• **TASK TO CARRY OUT**
A faithful copy of the data is the goal; set it down exactly, without the images.

----------------------------------------

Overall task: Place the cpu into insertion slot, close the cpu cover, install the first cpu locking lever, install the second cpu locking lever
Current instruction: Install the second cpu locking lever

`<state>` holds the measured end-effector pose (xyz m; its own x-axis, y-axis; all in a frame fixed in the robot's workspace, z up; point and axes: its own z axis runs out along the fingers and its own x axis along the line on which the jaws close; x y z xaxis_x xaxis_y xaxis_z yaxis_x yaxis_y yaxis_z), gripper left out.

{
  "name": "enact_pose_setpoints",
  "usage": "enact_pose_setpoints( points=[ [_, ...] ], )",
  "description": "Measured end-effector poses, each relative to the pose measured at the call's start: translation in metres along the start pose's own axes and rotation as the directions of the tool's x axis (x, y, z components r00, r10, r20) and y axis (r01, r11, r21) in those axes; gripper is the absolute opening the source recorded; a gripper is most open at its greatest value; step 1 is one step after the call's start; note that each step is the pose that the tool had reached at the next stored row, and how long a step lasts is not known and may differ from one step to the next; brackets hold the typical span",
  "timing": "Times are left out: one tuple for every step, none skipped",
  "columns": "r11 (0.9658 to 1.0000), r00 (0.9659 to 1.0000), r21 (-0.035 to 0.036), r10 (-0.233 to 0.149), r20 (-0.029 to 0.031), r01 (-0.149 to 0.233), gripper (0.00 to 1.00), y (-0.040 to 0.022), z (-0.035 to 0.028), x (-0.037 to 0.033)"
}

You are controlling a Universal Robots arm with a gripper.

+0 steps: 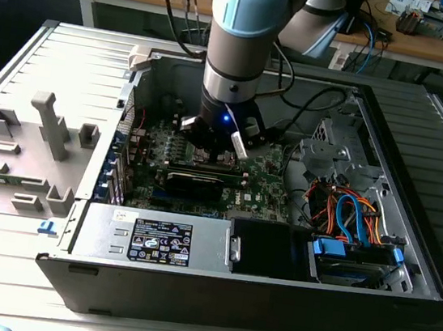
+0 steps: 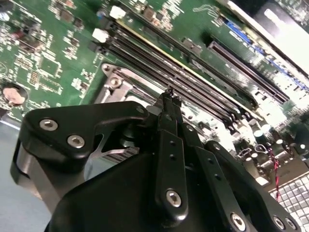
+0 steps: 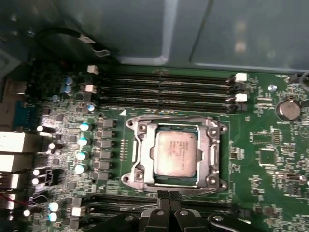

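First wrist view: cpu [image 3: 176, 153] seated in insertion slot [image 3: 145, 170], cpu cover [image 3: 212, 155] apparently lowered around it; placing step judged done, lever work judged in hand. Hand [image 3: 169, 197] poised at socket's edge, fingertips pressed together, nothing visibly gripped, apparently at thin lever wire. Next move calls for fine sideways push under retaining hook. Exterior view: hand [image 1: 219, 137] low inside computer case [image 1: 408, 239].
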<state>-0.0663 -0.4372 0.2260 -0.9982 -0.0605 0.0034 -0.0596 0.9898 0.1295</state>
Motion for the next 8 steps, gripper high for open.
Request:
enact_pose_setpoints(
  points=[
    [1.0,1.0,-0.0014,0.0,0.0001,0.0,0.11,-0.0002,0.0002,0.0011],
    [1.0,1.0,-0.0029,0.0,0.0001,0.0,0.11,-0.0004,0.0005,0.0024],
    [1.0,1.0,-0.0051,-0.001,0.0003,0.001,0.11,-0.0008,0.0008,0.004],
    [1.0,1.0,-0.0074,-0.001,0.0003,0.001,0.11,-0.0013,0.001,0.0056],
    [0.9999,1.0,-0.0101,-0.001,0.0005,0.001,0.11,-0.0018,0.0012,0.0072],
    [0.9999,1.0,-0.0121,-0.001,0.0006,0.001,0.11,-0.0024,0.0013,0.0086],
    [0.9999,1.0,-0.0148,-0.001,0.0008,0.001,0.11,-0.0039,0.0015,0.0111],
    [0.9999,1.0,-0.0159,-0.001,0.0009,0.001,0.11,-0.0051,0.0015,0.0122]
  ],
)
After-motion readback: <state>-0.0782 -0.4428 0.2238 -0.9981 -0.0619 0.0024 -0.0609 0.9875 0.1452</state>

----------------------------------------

• **RESULT OF THE EXERCISE**
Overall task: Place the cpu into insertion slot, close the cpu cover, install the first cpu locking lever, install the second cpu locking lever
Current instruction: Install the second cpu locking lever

`<state>` holds the measured end-effector pose (xyz m; its own x-axis, y-axis; all in a frame fixed in the robot's workspace, z up; point and axes: its own z axis runs out along the fingers and its own x axis along the line on which the jaws close; x y z xaxis_x xaxis_y xaxis_z yaxis_x yaxis_y yaxis_z), gripper left out.

{
  "name": "enact_pose_setpoints",
  "usage": "enact_pose_setpoints( points=[ [_, ...] ], )",
  "description": "Measured end-effector poses, each relative to the pose measured at the call's start: translation in metres along the start pose's own axes and rotation as the directions of the tool's x axis (x, y, z components r00, r10, r20) and y axis (r01, r11, r21) in those axes; gripper is the absolute opening the source recorded; a gripper is most open at its greatest value; step 1 is one step after the call's start; note that each step is the pose that the tool had reached at the next stored row, and how long a step lasts is not known and may differ from one step to the next; brackets hold the typical span",
  "timing": "Times are left out: one tuple for every step, none skipped",
  "columns": "r11 (0.9658 to 1.0000), r00 (0.9659 to 1.0000), r21 (-0.035 to 0.036), r10 (-0.233 to 0.149), r20 (-0.029 to 0.031), r01 (-0.149 to 0.233), gripper (0.00 to 1.00), y (-0.040 to 0.022), z (-0.035 to 0.028), x (-0.037 to 0.033)"
}

You are controlling a Universal Robots arm with a gripper.

+0 steps: 
+0 steps: 
+0 steps: 

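First wrist view: cpu [image 3: 176, 153] seated in insertion slot [image 3: 145, 170], cpu cover [image 3: 212, 155] apparently lowered around it; placing step judged done, lever work judged in hand. Hand [image 3: 169, 197] poised at socket's edge, fingertips pressed together, nothing visibly gripped, apparently at thin lever wire. Next move calls for fine sideways push under retaining hook. Exterior view: hand [image 1: 219, 137] low inside computer case [image 1: 408, 239].
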<state>-0.0663 -0.4372 0.2260 -0.9982 -0.0605 0.0034 -0.0596 0.9898 0.1295</state>
Motion for the next 8 steps, gripper high for open.
Request:
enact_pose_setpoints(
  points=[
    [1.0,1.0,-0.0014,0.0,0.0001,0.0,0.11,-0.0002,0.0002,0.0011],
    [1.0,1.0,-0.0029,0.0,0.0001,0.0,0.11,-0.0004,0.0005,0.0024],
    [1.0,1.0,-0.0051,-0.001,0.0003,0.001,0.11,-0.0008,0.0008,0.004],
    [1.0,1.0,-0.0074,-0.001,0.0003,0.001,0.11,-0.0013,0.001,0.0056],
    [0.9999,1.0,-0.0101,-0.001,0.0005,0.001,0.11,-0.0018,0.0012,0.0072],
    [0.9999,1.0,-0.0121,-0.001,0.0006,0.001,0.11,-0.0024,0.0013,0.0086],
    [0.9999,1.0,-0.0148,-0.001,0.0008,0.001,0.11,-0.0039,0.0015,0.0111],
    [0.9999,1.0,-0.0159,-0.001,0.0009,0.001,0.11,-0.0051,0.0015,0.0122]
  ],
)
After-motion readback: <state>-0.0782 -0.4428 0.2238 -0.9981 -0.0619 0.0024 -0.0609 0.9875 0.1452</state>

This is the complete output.